◆ AIM OF THE EXERCISE:
Repeat the lines from the line with "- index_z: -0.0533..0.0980" to the line with "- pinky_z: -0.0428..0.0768" in the listing below, keeping both end lines and adding nothing.
*** Opening SUPPLIED DATA ***
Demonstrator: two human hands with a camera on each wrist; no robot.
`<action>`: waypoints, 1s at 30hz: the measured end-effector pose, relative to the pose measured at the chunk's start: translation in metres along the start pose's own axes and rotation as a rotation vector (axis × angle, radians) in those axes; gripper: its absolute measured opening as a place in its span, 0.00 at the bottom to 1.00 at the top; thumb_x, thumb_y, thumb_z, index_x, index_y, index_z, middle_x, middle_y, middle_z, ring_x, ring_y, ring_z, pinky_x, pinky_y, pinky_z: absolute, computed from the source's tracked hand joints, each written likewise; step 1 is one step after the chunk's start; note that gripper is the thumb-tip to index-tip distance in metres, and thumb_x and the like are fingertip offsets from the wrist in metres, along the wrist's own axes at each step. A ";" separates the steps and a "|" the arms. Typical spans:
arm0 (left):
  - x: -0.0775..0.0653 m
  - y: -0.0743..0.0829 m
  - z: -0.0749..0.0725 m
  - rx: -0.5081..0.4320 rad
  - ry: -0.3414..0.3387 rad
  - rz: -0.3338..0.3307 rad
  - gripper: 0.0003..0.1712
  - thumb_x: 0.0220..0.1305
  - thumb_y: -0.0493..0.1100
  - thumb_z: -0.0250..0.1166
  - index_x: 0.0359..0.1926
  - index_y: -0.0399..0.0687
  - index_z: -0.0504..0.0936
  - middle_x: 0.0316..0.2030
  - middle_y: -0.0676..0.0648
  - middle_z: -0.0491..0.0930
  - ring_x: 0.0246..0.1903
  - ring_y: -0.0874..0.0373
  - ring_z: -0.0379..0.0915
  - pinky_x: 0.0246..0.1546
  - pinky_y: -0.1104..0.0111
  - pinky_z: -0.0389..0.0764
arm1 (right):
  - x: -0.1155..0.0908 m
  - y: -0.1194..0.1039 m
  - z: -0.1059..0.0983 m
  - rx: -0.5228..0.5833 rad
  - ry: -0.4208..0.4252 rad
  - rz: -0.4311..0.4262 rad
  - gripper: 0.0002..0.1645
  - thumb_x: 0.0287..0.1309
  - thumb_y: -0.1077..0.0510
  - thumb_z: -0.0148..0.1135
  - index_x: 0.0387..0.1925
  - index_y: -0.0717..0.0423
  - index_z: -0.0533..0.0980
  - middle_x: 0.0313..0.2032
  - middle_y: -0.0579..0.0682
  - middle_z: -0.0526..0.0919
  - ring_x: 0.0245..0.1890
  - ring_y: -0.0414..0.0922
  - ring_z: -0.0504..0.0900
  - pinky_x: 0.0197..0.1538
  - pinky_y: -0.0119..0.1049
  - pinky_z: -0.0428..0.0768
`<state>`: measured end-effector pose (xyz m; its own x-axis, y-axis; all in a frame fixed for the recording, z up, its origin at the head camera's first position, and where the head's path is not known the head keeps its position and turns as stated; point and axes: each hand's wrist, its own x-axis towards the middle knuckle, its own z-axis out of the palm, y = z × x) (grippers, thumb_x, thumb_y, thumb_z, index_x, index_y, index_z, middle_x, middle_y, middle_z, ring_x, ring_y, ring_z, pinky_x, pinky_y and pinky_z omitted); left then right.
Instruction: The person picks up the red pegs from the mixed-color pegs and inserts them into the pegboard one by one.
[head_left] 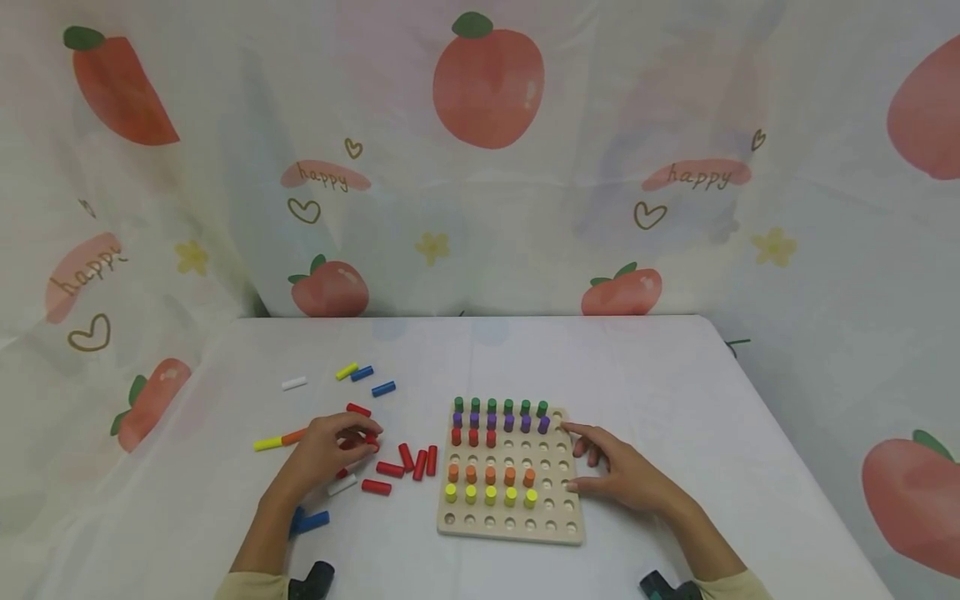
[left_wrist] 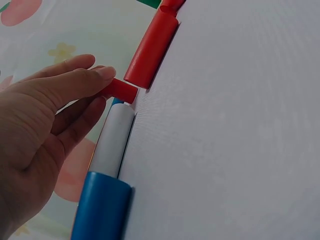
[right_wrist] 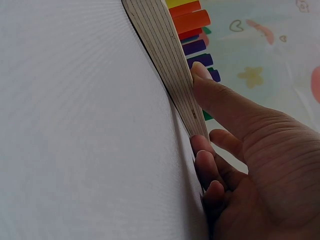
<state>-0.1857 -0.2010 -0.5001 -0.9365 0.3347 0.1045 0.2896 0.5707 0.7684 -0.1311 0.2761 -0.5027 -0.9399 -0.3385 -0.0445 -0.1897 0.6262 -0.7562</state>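
Note:
My left hand (head_left: 330, 450) pinches a red peg (left_wrist: 122, 91) between thumb and fingers, low over the table among loose pegs. In the left wrist view, a white peg (left_wrist: 112, 137) and a blue peg (left_wrist: 101, 206) lie beside that hand. The wooden pegboard (head_left: 510, 531) lies flat at the centre, with rows of green, purple, red, orange and yellow pegs upright in its holes. Three pegs stand in the red row (head_left: 473, 437). My right hand (head_left: 626, 471) rests against the board's right edge, its thumb and index finger spread along it.
Several red pegs (head_left: 390, 470) lie between my left hand and the board. Blue pegs (head_left: 311, 522) are near my left forearm. Farther back lie a yellow peg (head_left: 347, 372), blue ones and a white peg (head_left: 295, 383). Left of the hand, a yellow peg (head_left: 267, 444) touches an orange one.

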 end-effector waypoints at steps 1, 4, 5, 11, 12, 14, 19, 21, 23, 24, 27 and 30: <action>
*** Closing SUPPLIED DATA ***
◆ REPLY TO THE EXERCISE:
  - index_z: -0.0533..0.0980
  - middle_x: 0.0313..0.2032
  - middle_y: -0.0579..0.0682
  - middle_z: -0.0526..0.0919
  - ring_x: 0.0245..0.1890
  - ring_y: -0.0414..0.0922
  - ring_z: -0.0504..0.0900
  - pinky_x: 0.0197..0.1538
  - pinky_y: -0.0119..0.1049
  - pinky_z: -0.0428..0.0768

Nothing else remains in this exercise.